In desperation, some of his competitors have been pushing the concept of Port cocktails in an attempt to dust off the drink's grandfatherly image and appeal to free-spending club-goers. (Search the Internet for "cheeky vimto" if you want to know what misguided youth in the key Port market of England are tossing back before they toss up their take-out curry; it mixes Port with a blueberry-vodka cooler.)

To his credit, Symington is not staking his firm's future on cocktails. He holds fast to the classical view that fine Port is best on its own or at the end of a leisurely meal, with cheese or dessert. He's got my vote.
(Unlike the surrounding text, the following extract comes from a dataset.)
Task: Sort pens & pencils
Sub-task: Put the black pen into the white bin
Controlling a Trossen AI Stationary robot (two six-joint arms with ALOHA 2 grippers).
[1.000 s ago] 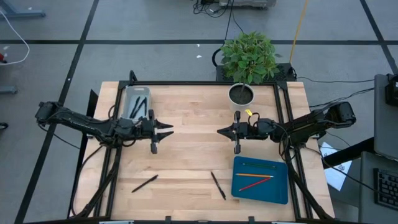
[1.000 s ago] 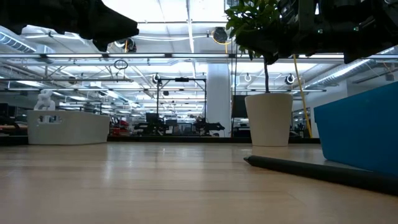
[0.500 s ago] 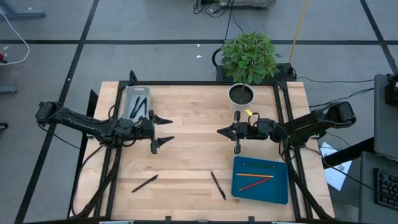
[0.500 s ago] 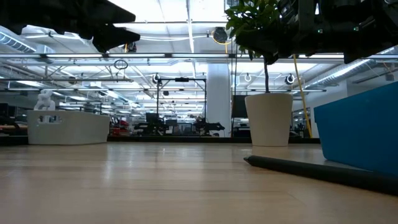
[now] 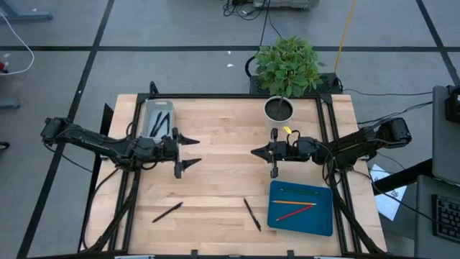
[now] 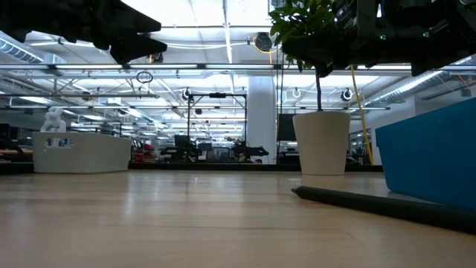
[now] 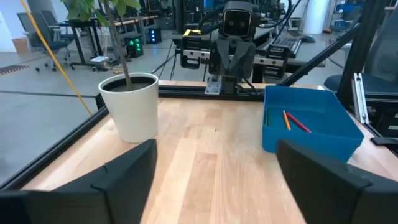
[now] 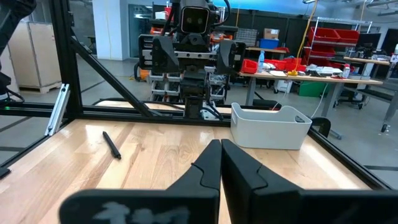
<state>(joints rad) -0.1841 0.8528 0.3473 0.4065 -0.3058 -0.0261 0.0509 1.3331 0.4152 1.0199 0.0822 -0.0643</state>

And he's got a fitting mantra for this holiday entertaining season. "If Champagne is for celebration, then Port is for relaxation."

Quebeckers seem to agree with him more than consumers in other parts of the country. The province accounts for 69 per cent of all Port consumed in Canada, with Ontario, Alberta and British Columbia making up most of the balance.

The irony is that sales of Port have fallen just as its quality has improved. Stricter control by producers over their contract farmers in Portugal's Douro Valley, better vineyard practices and the application of modern technology have yielded fresher, more balanced wines.

On the technological front, for instance, Symington has introduced 17 "robotic lagares," machines that slowly stomp grapes with giant, rectangular metal feet equipped with silicon "toes." The expensive, proprietary technology is a mechanical throwback to foot treading by humans, which has become inefficient and outmoded but generally is considered superior for pressing Port grapes without extracting bitterness from seeds. A big advantage of the robot system is that it's done in temperature-controlled vats, which can be kept cool to preserve fresh fruit flavours.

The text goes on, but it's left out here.